What the task requires: Your response should be every line of the data, written out exactly.

Dataset content:
::::::::

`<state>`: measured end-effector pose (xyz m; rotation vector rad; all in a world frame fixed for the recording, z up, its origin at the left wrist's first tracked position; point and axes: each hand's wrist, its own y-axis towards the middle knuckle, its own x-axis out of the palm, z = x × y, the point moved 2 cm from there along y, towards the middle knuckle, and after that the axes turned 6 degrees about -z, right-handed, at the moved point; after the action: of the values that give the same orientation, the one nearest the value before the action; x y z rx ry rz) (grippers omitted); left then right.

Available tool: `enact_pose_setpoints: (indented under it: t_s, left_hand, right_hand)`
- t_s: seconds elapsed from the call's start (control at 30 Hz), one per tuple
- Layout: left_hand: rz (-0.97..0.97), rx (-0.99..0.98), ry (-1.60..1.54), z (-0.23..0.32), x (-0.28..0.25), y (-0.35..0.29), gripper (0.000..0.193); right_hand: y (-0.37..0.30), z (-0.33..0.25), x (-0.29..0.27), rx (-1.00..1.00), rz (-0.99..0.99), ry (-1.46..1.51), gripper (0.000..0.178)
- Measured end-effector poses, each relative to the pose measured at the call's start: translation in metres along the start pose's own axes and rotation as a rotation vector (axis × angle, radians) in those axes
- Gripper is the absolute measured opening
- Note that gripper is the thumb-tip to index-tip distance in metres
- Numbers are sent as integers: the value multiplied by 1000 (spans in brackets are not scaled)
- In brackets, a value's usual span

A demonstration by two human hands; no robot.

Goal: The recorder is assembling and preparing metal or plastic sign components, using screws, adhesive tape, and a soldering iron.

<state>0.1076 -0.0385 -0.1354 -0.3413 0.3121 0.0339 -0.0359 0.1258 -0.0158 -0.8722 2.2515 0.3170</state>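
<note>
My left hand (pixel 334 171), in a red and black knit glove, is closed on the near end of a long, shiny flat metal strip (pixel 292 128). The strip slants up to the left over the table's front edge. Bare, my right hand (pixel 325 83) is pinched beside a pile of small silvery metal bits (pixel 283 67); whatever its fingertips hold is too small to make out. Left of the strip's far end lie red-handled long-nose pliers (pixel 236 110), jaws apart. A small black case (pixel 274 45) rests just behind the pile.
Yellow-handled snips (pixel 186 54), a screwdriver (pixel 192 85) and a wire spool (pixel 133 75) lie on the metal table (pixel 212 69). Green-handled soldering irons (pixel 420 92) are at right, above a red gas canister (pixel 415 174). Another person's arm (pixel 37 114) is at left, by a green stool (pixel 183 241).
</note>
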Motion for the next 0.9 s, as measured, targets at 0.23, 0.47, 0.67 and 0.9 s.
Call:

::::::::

Exercise result:
`<state>`: measured end-effector pose (xyz m; rotation vector rad; all in a world frame fixed for the recording, z up, its origin at the left wrist's first tracked position; point and axes: each hand's wrist, its own y-axis towards the middle knuckle, its own x-axis out of the palm, z = x × y, the point moved 2 cm from there along y, towards the middle knuckle, and after that the axes turned 6 degrees about -z, right-handed, at the moved point; after the action: of the values that give the same orientation, the one nearest the value before the action; x y z rx ry rz) (grippers omitted); left then right.

Available tool: `enact_pose_setpoints: (indented under it: t_s, left_hand, right_hand)`
- t_s: seconds elapsed from the call's start (control at 30 Hz), one per tuple
- Layout: left_hand: rz (-0.97..0.97), rx (-0.99..0.98), ry (-1.60..1.54), z (-0.23..0.32), x (-0.28..0.25), y (-0.35..0.29), gripper (0.000..0.193); right_hand: y (-0.37..0.30), z (-0.33..0.25), x (-0.29..0.27), rx (-1.00..1.00), rz (-0.99..0.99), ry (-1.46..1.51), gripper (0.000..0.178)
- Measured end-effector poses, each relative to the pose measured at the call's start: translation in metres along the start pose's own axes and rotation as a rotation vector (axis × angle, radians) in those axes
- Gripper is the absolute measured opening
- Note that gripper is the thumb-tip to index-tip distance in metres
- Numbers are sent as integers: the value multiplied by 1000 (spans in brackets are not scaled)
- In brackets, a value's usual span

A demonstration by two human hands; no robot.

Goal: The recorder is assembling and preparing metal or plastic sign components, using screws, adhesive tape, and a soldering iron.

<state>0.1076 -0.0385 -0.1354 -0.3413 0.3121 0.0339 -0.0359 0.1258 -0.0158 -0.8722 2.2515 0.3170</state>
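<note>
My left hand (pixel 334 171), in a red and black knit glove, is closed on the near end of a long, shiny flat metal strip (pixel 292 128). The strip slants up to the left over the table's front edge. Bare, my right hand (pixel 325 83) is pinched beside a pile of small silvery metal bits (pixel 283 67); whatever its fingertips hold is too small to make out. Left of the strip's far end lie red-handled long-nose pliers (pixel 236 110), jaws apart. A small black case (pixel 274 45) rests just behind the pile.
Yellow-handled snips (pixel 186 54), a screwdriver (pixel 192 85) and a wire spool (pixel 133 75) lie on the metal table (pixel 212 69). Green-handled soldering irons (pixel 420 92) are at right, above a red gas canister (pixel 415 174). Another person's arm (pixel 37 114) is at left, by a green stool (pixel 183 241).
</note>
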Motion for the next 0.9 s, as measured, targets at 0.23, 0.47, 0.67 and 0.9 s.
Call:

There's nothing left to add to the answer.